● **MATERIAL PROVIDED**

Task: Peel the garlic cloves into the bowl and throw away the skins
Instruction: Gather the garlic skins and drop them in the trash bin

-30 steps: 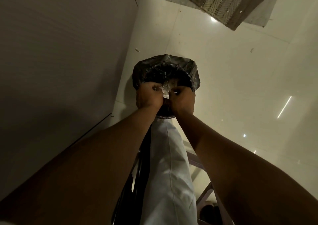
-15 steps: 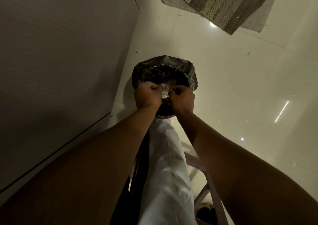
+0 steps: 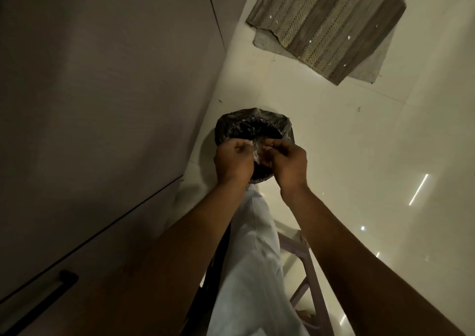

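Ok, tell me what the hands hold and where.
A crinkled translucent scrap over the bin: the left hand pinches its left edge, the right hand its right edge. Skin or plastic, cannot tell.

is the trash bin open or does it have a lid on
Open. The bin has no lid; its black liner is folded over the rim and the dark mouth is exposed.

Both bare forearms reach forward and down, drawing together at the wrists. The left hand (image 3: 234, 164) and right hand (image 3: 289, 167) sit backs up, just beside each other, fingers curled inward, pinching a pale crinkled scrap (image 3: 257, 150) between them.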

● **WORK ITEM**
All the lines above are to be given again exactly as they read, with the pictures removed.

● **EXERCISE OUTPUT**
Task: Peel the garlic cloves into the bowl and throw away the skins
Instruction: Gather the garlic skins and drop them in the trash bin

-30 steps: 
-15 steps: 
+0 steps: 

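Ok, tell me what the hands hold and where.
A crinkled translucent scrap over the bin: the left hand pinches its left edge, the right hand its right edge. Skin or plastic, cannot tell.

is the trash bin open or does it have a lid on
Open. The bin has no lid; its black liner is folded over the rim and the dark mouth is exposed.

Both bare forearms reach forward and down, drawing together at the wrists. The left hand (image 3: 234, 164) and right hand (image 3: 289, 167) sit backs up, just beside each other, fingers curled inward, pinching a pale crinkled scrap (image 3: 257, 150) between them.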

This exercise is complete.